Beginning in March, the kitchen was built “chaotically,” Alexander said, meaning the structure is difficult to destroy and has “anti-police” architecture. Pulling out a few screws can’t level the whole thing, which currently consists of a food counter with fruit, snacks and a coffee station, a dry good storage area and an open-air food preparation station toward the back.

The Berkeley Free Clinic and People’s Park Committee’s Elizabeth Gill have arranged a water tank for hand-washing and drinking that’s located closer to the kitchen than the existing bathroom facilities. Alexander said the city maintains the tank on a regular basis to ensure its cleanliness.
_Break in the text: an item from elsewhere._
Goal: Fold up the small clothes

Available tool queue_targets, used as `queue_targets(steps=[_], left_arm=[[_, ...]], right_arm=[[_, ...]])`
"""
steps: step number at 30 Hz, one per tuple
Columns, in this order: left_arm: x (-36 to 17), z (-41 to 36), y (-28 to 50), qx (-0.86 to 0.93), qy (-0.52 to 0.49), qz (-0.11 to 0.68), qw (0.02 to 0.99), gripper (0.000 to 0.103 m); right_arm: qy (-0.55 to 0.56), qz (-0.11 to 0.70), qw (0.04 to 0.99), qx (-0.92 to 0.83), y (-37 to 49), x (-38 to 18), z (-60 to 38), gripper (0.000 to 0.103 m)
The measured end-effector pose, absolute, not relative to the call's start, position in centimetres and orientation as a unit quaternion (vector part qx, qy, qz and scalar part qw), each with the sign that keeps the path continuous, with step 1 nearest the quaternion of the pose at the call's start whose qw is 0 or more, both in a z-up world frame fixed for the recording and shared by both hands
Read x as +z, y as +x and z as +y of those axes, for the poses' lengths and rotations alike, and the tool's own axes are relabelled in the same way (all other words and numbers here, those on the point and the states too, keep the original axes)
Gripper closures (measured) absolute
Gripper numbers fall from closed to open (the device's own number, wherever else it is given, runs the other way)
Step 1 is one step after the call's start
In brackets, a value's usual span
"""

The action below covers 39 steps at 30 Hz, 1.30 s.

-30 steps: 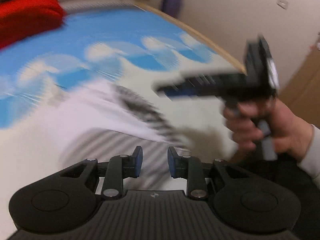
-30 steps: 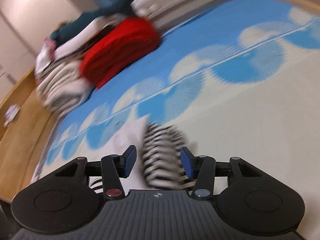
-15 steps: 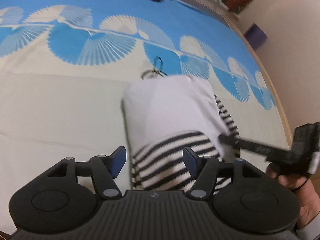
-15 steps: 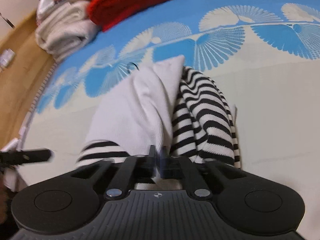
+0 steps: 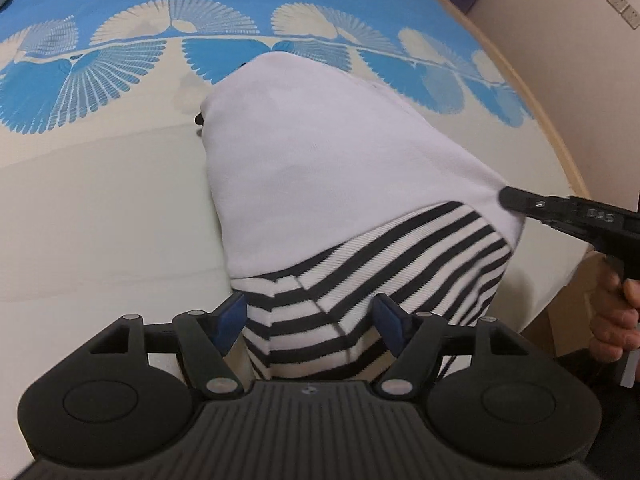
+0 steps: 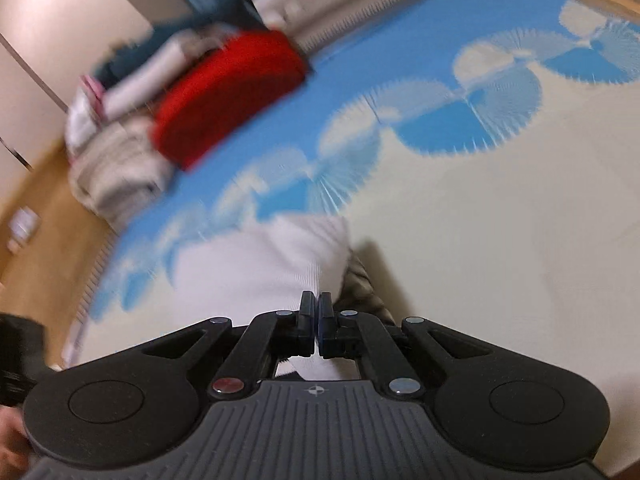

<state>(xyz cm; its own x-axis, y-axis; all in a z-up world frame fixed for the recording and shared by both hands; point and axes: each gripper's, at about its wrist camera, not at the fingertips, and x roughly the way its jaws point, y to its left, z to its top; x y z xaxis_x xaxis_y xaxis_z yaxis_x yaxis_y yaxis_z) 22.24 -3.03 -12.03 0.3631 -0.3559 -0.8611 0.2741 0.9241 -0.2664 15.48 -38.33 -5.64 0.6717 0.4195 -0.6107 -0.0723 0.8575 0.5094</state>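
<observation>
Blue n cream fan-print mat (image 5: 100, 200) w/ a white/striped top (image 5: 328, 168) on it. Left gripper (image 5: 310, 322) wide open, empty; right gripper (image 6: 319, 316) pinched closed on the top's edge. No readable text.

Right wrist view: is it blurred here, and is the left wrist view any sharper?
Right wrist view: motion-smeared, the red pile and mat pattern streaked. Left wrist view: sharp, stripes on the garment crisp; fisheye bends the mat edge.

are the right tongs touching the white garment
Touching. In the left wrist view the right tongs meet the white garment's edge; in the right wrist view they are shut on its cloth.
</observation>
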Motion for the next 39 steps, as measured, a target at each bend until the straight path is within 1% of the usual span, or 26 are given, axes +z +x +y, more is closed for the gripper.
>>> queue_targets(steps=[2, 3, 4, 5, 7, 9, 10, 11, 14, 16, 17, 18, 19, 20, 22, 26, 28, 30, 33, 35, 37, 39], left_arm=[[-12.1, -2.7, 22.2, -0.187, -0.036, 0.530, 0.827, 0.025], [-12.4, -2.5, 22.3, -0.183, -0.028, 0.529, 0.828, 0.023], [-12.9, -2.4, 22.4, -0.173, -0.009, 0.532, 0.829, 0.022], [-13.6, -2.4, 22.5, -0.161, 0.021, 0.536, 0.828, 0.021], [-15.1, -3.0, 22.5, -0.130, 0.105, 0.537, 0.827, 0.021], [-15.5, -3.0, 22.6, -0.108, 0.139, 0.533, 0.828, 0.021], [-15.2, -2.7, 22.7, -0.107, 0.127, 0.535, 0.828, 0.023], [-14.7, -2.1, 22.8, -0.112, 0.103, 0.539, 0.829, 0.025], [-12.8, -0.7, 22.6, -0.140, 0.032, 0.532, 0.834, 0.025], [-11.9, -0.4, 21.9, -0.163, 0.015, 0.525, 0.835, 0.025], [-11.9, -0.5, 21.5, -0.173, 0.015, 0.529, 0.831, 0.025], [-12.2, -0.8, 21.1, -0.184, 0.021, 0.537, 0.823, 0.025], [-12.7, -1.2, 20.8, -0.190, 0.037, 0.545, 0.816, 0.025], [-13.4, -1.7, 20.4, -0.191, 0.063, 0.550, 0.811, 0.024], [-14.3, -2.5, 19.6, -0.194, 0.110, 0.549, 0.805, 0.024], [-13.6, -2.6, 18.6, -0.226, 0.137, 0.525, 0.809, 0.023], [-13.8, -2.4, 18.4, -0.234, 0.143, 0.527, 0.805, 0.023], [-14.6, -2.8, 18.0, -0.233, 0.180, 0.526, 0.798, 0.023], [-15.7, -3.4, 17.6, -0.239, 0.214, 0.534, 0.782, 0.023], [-16.0, -3.9, 17.6, -0.252, 0.225, 0.538, 0.772, 0.023], [-16.3, -4.4, 17.4, -0.262, 0.239, 0.540, 0.763, 0.023], [-16.1, -4.4, 17.3, -0.275, 0.244, 0.539, 0.758, 0.023]], right_arm=[[0.197, 0.391, 0.888, 0.137, 16.5, -6.2, -36.7, 0.102], [0.186, 0.396, 0.889, 0.137, 16.9, -6.4, -36.1, 0.098], [0.178, 0.403, 0.888, 0.133, 17.4, -6.7, -35.4, 0.097], [0.175, 0.410, 0.885, 0.136, 17.3, -6.8, -35.1, 0.095], [0.178, 0.417, 0.879, 0.150, 17.4, -6.9, -34.6, 0.084], [0.177, 0.423, 0.872, 0.169, 17.7, -7.0, -34.1, 0.053], [0.167, 0.432, 0.868, 0.177, 17.7, -7.3, -33.8, 0.049], [0.156, 0.442, 0.865, 0.180, 18.0, -7.6, -33.4, 0.049], [0.115, 0.469, 0.854, 0.194, 17.5, -8.4, -32.4, 0.049], [0.101, 0.470, 0.853, 0.204, 16.9, -8.4, -32.2, 0.049], [0.100, 0.471, 0.851, 0.211, 16.7, -8.4, -32.1, 0.051], [0.096, 0.474, 0.848, 0.216, 16.5, -8.5, -32.1, 0.055], [0.086, 0.476, 0.847, 0.222, 16.2, -8.6, -32.0, 0.066], [0.079, 0.478, 0.844, 0.229, 15.9, -8.7, -32.0, 0.097], [0.090, 0.459, 0.851, 0.239, 15.1, -7.8, -32.7, 0.099], [0.233, 0.371, 0.855, 0.277, 12.3, -3.8, -37.8, 0.100], [0.239, 0.360, 0.857, 0.281, 10.7, -3.0, -39.0, 0.100], [0.196, 0.387, 0.858, 0.274, 9.8, -3.7, -38.6, 0.100], [0.074, 0.479, 0.842, 0.235, 10.1, -7.4, -35.7, 0.100], [0.012, 0.518, 0.827, 0.220, 10.6, -9.6, -33.9, 0.100], [-0.023, 0.541, 0.815, 0.209, 11.4, -11.1, -32.7, 0.100], [-0.029, 0.548, 0.811, 0.204, 12.2, -11.4, -32.0, 0.100]])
The kitchen is neat, cared for and well-stocked, but it’s still located in a highly-trafficked, outdoor space without proper permitting or hygiene inspections. There are rats in and around the kitchen space, and aside from airtight storage and regular spot cleaning, the organizers don’t have a way to cover all their bases when it comes to safety.

People's Park Kitchen, June 2, 2021.
Nicholas Alexander washes his hands during meal preparation at the water tank provided to the park by Berkeley Free Clinic at People’s Park Kitchen, June 2, 2021. Credit: Supriya Yelimeli

The university has regularly raised the alarm over adverse living conditions at the park, and contacted the People’s Park Kitchen organizers multiple times in the last few months to ask that the space be shut down.

“The University is deeply concerned that food is being prepared and served in the park without the Health Department permits and oversight required by the law. This is but one of the unlawful activities that are posing a threat to the health and safety of the people in the park, as well as surrounding neighbors,” Cal spokesperson Dan Mogulof said in a statement.

The university currently has no immediate plans to enforce a removal, however, Mogulof said.

In Alexander’s experience, the service the kitchen provides outweighs the risks of preparing food out in the open. He used to cook at the “Here There” kitchen and said the area had a much larger vermin problem due to its proximity to BART, but its food — like that at People’s Park Kitchen — never once had poisoning or contamination issues.

It’s yet another sticking point between People’s Park residents who are pushing for a community that can both survive and flourish, and university and local officials, who believe the residents shouldn’t have to fight for survival in a space that’s altogether unfit for living.

“The park’s infrastructure was never meant to provide what a large, permanent population of people would need,” Mogulof said, adding that Ari Neulight, the university’s full-time People’s Park social worker, has arranged housing alternatives for 60 people over the last two years. “We believe that we as a community, Berkeley writ large, we can do better than simply having unhoused people sleeping in a park that was never built or meant to accommodate a permanent population.”

The university and city officials are taking multiple steps to transition people into temporary and permanent housing, including the city’s changes to its shelter system during the pandemic and the opening of a new, 24-hour shelter this summer on Grayson Street in West Berkeley. Officials also arranged for mobile clinics to bring COVID-19 vaccines to the park in the early days of the rollout, when shots were difficult to come by.

But residents at the park, many of whom prefer to stay there, say there is an immediate and urgent need filled by community initiatives like the People’s Park Kitchen that the city, county and state officials are not putting forth.

“The fact that Nick and the (Cal) student body is picking up that slack, and then for the institution to get really finicky and trying to nitpick on, ‘Well this isn’t legal, that’s not legal,’ — how legal is it that you’ve got somebody that sleeps on the cold concrete, starving to death while there’s a building that’s heated 80 degrees for business (right there)?,” said Kenneth Metz, who has lived at the park for about three years and has been a People’s Park visitor since he was a child.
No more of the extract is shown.